BEGIN RECORDS SHOWN
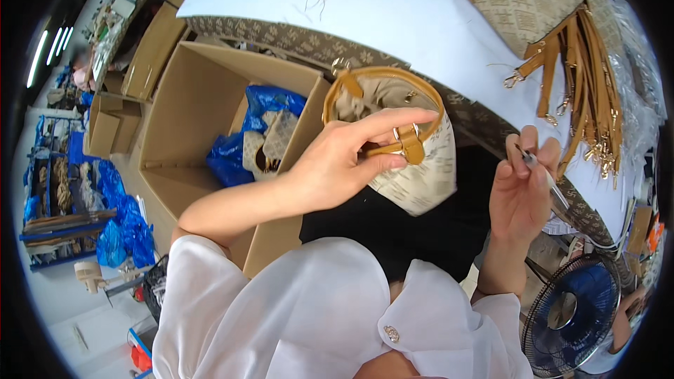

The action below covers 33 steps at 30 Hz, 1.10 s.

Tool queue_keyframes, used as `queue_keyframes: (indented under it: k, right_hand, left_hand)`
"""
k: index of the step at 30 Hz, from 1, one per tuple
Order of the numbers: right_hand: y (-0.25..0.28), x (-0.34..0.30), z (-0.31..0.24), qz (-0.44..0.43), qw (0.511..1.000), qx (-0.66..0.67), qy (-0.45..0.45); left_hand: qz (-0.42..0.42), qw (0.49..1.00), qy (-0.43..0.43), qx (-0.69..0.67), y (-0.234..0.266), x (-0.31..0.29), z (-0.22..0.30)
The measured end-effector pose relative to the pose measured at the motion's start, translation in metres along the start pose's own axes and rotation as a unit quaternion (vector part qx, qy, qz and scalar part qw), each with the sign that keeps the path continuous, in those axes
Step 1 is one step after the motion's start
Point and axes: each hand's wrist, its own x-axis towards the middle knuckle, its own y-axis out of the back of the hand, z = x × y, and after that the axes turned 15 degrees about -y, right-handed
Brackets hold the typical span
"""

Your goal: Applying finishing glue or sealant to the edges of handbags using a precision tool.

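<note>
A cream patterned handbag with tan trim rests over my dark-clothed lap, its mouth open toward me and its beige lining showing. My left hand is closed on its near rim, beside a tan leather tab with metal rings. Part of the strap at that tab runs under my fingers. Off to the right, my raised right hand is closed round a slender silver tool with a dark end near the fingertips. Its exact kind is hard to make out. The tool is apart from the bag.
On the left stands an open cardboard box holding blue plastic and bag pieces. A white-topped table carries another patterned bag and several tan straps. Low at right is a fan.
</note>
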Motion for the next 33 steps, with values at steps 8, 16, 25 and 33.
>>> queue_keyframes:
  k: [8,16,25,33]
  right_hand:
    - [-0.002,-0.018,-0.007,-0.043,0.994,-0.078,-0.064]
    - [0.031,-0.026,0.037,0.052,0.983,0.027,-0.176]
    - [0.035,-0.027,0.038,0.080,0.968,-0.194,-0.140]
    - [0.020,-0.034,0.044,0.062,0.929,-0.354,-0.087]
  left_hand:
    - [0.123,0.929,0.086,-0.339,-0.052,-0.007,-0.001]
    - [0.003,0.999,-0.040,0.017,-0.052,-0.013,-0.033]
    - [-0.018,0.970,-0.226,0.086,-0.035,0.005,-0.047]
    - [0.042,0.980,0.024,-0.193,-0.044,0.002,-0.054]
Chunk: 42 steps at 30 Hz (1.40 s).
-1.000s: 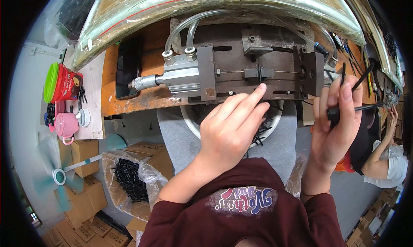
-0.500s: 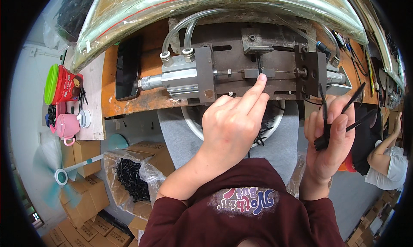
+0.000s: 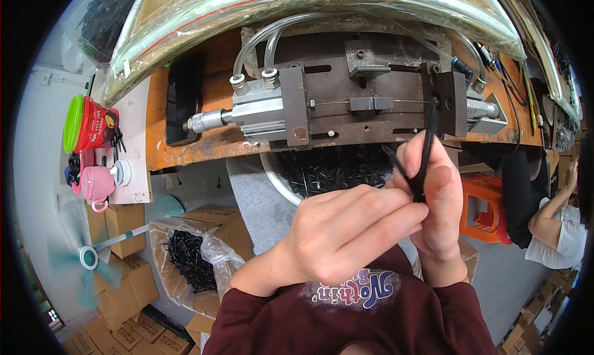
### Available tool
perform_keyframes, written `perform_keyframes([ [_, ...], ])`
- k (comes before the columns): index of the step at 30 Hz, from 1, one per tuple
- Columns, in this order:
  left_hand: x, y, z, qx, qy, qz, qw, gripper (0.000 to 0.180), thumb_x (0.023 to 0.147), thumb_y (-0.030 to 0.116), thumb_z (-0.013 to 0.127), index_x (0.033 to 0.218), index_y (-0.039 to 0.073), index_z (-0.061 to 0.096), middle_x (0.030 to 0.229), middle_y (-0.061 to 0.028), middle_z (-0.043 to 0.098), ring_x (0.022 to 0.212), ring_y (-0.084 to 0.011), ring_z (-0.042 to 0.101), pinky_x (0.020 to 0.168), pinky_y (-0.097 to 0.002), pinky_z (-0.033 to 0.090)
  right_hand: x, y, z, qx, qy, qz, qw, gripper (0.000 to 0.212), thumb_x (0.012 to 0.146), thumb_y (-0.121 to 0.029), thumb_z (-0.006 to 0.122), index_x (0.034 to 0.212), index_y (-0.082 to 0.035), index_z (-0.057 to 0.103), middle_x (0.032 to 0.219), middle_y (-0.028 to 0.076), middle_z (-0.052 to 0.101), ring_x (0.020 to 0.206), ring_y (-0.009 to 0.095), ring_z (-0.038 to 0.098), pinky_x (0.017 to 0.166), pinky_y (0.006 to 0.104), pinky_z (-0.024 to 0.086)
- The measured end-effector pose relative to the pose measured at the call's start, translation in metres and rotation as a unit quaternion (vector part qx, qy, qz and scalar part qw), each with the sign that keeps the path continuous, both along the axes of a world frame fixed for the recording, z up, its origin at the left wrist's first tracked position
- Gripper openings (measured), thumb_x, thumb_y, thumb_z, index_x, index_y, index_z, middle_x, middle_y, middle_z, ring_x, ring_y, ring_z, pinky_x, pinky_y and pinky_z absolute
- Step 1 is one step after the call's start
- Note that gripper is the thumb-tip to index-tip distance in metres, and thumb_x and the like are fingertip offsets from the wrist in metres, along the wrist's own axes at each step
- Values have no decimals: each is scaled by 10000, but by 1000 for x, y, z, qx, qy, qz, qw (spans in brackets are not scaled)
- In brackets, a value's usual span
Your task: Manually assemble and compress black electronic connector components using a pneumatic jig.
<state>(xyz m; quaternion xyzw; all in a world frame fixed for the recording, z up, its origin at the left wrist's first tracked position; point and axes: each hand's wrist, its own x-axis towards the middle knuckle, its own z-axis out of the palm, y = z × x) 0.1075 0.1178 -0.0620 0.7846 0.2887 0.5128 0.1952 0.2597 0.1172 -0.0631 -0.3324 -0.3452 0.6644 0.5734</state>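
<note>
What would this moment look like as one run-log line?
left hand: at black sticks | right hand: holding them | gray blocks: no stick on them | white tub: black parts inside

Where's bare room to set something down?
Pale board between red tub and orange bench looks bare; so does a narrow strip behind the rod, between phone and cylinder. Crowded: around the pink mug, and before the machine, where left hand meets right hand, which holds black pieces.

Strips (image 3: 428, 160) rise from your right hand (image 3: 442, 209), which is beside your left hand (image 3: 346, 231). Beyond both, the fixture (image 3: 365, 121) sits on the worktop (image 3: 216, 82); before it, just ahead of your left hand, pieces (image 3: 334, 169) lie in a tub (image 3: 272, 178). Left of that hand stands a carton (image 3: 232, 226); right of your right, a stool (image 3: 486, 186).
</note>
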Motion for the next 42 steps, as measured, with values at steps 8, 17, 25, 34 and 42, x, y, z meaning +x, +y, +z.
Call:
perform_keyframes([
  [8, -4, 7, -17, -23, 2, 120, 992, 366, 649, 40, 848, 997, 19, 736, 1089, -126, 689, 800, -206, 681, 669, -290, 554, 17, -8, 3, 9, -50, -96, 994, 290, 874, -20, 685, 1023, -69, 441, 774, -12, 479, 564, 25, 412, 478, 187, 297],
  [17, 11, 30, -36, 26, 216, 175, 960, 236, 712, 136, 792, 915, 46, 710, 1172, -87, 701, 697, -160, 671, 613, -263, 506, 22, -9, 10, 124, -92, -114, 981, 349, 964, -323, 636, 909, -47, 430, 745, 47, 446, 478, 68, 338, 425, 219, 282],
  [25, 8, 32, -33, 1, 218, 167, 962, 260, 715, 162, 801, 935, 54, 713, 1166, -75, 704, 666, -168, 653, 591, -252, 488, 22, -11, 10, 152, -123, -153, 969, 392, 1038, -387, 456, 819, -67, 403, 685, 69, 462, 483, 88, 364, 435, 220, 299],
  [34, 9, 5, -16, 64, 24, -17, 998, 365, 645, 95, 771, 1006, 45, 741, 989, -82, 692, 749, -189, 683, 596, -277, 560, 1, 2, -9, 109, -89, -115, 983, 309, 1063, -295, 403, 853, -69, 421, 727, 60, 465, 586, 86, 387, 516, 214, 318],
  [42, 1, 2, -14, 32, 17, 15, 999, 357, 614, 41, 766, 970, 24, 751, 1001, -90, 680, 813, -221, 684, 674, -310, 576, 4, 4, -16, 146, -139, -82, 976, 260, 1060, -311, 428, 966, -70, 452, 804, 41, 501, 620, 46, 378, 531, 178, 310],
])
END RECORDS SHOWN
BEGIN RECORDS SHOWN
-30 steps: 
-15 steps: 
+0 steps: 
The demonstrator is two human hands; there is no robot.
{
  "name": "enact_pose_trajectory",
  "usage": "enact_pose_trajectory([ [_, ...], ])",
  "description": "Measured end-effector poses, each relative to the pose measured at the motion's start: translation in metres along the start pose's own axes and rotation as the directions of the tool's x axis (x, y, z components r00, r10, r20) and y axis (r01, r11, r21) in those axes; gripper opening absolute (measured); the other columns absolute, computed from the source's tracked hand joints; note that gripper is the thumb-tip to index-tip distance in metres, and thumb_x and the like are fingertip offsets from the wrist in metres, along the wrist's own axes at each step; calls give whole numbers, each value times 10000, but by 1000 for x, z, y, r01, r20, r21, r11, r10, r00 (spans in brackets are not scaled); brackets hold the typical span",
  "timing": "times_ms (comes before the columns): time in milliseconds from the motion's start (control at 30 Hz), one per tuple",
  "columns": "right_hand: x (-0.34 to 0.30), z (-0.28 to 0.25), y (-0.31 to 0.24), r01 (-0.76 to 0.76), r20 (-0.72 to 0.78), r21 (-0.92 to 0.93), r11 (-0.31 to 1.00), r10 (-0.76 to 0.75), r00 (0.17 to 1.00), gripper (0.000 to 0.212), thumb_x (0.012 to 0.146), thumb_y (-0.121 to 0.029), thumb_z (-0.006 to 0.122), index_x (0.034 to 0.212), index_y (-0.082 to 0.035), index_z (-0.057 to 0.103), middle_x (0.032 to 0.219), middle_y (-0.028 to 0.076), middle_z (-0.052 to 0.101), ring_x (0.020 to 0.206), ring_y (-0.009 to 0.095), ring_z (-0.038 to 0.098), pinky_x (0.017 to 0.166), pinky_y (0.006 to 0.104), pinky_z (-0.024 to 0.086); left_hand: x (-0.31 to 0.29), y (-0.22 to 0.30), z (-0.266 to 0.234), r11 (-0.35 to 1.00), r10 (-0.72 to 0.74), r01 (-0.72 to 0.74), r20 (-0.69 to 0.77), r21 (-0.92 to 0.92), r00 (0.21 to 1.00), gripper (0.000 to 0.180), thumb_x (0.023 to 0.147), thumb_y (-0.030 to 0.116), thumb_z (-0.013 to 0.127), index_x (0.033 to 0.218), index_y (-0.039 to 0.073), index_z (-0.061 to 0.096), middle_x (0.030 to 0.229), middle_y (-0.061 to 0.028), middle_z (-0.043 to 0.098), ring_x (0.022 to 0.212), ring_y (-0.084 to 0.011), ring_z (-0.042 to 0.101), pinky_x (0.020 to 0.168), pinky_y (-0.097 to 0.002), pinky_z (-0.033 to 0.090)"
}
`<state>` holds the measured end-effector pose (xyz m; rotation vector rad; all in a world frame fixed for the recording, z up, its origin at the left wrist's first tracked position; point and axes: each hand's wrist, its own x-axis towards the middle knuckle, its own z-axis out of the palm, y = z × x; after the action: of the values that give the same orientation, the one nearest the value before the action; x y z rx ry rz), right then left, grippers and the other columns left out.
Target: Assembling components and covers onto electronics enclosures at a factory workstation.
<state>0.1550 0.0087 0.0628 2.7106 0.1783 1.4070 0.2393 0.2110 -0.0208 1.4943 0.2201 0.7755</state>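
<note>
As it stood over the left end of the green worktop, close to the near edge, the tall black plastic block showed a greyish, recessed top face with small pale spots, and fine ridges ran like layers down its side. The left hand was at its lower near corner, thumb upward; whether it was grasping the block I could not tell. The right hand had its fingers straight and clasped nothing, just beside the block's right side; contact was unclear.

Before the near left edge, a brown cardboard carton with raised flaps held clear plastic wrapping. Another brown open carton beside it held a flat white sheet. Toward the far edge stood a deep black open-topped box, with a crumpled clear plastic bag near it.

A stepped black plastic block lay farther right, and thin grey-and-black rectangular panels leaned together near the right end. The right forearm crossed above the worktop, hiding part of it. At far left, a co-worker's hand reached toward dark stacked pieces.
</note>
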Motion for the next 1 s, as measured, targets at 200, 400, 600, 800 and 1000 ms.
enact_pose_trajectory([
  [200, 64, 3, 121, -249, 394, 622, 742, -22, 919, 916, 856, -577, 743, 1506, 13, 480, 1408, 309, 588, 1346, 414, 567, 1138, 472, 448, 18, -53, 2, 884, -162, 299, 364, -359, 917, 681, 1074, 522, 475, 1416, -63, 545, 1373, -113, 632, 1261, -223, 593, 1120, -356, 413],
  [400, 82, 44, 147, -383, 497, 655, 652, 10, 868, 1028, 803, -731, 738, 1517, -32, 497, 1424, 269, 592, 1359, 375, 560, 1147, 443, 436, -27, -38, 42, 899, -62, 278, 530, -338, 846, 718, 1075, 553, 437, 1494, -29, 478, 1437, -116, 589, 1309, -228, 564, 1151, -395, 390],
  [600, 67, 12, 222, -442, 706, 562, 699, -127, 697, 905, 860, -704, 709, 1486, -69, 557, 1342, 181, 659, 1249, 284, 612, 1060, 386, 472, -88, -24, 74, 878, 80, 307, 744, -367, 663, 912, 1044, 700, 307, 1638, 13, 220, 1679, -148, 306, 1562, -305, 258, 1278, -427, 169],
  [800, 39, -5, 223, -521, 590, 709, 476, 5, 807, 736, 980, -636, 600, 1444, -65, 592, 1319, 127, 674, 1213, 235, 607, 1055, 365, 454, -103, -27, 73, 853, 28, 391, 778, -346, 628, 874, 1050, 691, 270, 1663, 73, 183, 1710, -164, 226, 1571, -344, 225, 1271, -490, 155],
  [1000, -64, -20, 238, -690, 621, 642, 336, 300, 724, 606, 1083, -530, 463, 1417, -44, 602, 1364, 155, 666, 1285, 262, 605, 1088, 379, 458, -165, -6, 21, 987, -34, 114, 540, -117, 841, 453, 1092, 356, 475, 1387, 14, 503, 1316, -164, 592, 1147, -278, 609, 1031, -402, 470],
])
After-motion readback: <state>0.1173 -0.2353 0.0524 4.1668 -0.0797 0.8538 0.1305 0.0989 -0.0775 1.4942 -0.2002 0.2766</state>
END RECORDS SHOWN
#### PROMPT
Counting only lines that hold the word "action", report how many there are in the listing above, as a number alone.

#### ANSWER BOX
2